Operation Santa Claus
Get more with myNEWS
A personalised news feed of stories that matter to you
Learn more
Occupational therapist Steve Chan (left) and six-year-old Sasa Lao at the Rainbow Project's learning centre on Sai Yuen Lane in Western. Photo: Dickson Lee

Rainbow Project helps autistic children break out of their shells

The Rainbow Project was a beneficiary of last year's charity drive, and is on the list again so it can keep giving autistic children space to grow


A mother watches her child as he stacks Play-Doh tubes on top of each other. She grabs his arms before he is able to knock his newly constructed tower to the ground.

This six-year-old boy was diagnosed with autism when he was taken to a psychologist at the age of two, due to his delayed speech.

For two years, the Rainbow Project, a non-profit group that provides special education for autistic children and subsidises therapy for low-income families, had been the best option for her son's speech therapy, allowing her to avoid the two-year queue for government aid.

But the mother and her child were forced to look elsewhere when the Rainbow Project ended its programme in 2012 due to a lack of funding.

As a beneficiary of last year's Operation Santa Claus, the Rainbow Project is back with new facilities, new staff and returning families. For the last six months, the mother has been happily returning with her child for the therapy he urgently needs.

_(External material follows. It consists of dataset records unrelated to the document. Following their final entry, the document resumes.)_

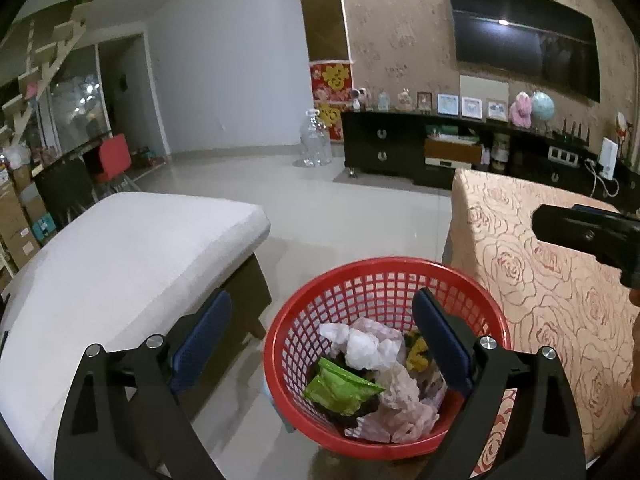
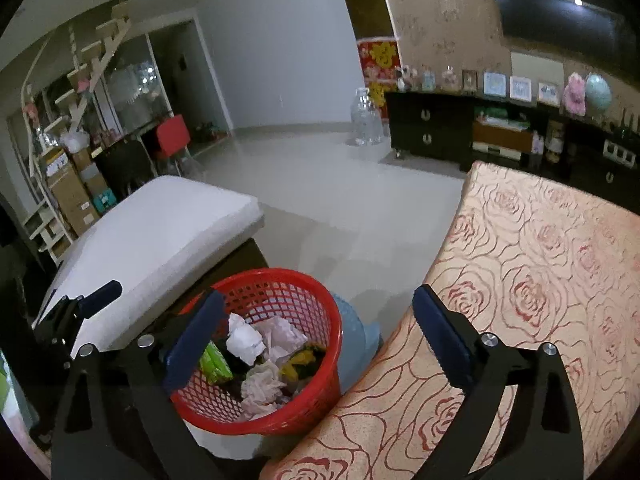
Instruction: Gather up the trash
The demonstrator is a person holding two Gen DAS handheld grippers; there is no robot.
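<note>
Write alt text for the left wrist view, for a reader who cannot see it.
A red mesh basket on the tiled floor holds crumpled white paper, a green wrapper and other trash, seen past the left gripper, whose jaws stand wide open and empty. A white cushioned bench sits to its left, a rose-patterned tablecloth to its right.

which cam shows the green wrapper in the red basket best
The left wrist view: the green wrapper lies open to the lens inside the red basket, between the open fingers. In the right wrist view only a strip of it shows, partly behind the near finger.
</note>
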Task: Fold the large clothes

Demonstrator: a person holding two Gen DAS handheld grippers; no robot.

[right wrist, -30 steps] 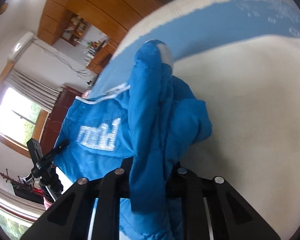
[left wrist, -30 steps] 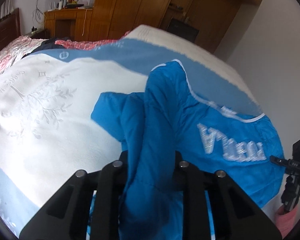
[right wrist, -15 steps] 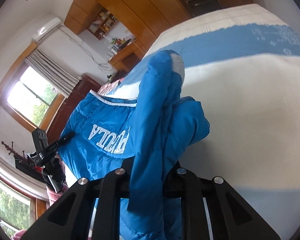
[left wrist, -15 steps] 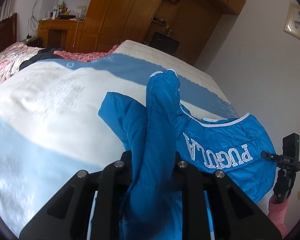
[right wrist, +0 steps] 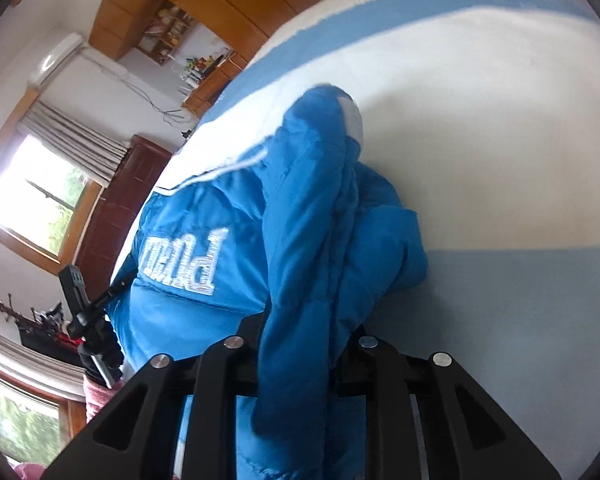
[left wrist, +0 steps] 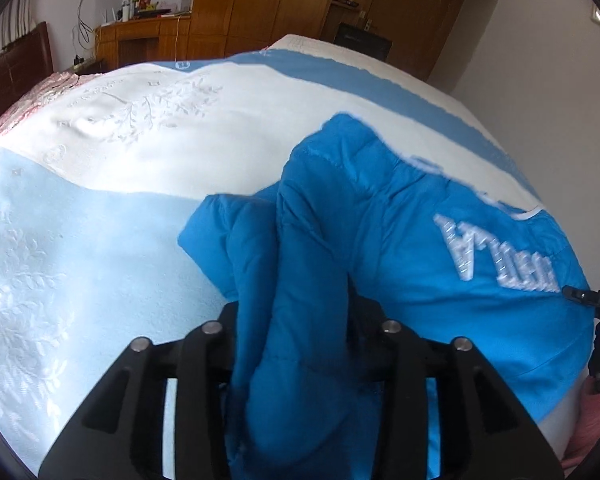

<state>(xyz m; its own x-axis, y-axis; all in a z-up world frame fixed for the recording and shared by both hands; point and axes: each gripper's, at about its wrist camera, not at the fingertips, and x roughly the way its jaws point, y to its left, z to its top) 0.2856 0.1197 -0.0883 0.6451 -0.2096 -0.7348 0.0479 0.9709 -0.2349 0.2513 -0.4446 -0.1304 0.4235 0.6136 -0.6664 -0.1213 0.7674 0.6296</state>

"He used to not speak at all, and was constantly throwing tantrums," she said. "Now [after the therapy], he gets less frustrated because he can express himself much more easily."

Keith Lee, the director of the Rainbow Project, believes that despite the progress there is still much to be done. Lee sees the group helping more children and becoming a well-established school for autistic kids.

Ever since funding came through Operation Santa - the annual fundraiser organised by the and RTHK - the Rainbow Project has seen a rise in enrolments.

"We have a great programme and a great service, and we want people to come here," Lee said. "We also want to provide transport subsidies to families who can't afford to visit us."

Lee said sharp drops in enrolment occurred in 2009 when the Rainbow Project's collaboration with the Hong Kong Academy ended. "When we were cooperating with the academy, the parents of our pupils could at least say their child went to a normal administrative school. Our numbers dropped from almost 30 to only five this year. We almost shut the school down in 2012."

Lee attributed the sharp drop to an inconvenient location in Sai Ying Pun, and to prejudice.

"The social stigma is still very strong. [Parents] won't send their kids to a special school if they don't have to. … However people are realising the need to help their kids if they suffer from developmental disorders."

Another mother had been taking her six-year-old daughter Sasa to the Rainbow Project since she was diagnosed with autism at three. Sasa used to be trapped in her own world and did not speak, so she was surprised to see her progress. Sasa now runs around the therapy room, laughing and giggling, teasing instructors.

"Thanks to the people here, Sasa can now talk," the mother said. "This project really changed my child's life for the better."

Rainbow will be one of 20 projects to benefit from this year's Operation Santa, which was launched yesterday.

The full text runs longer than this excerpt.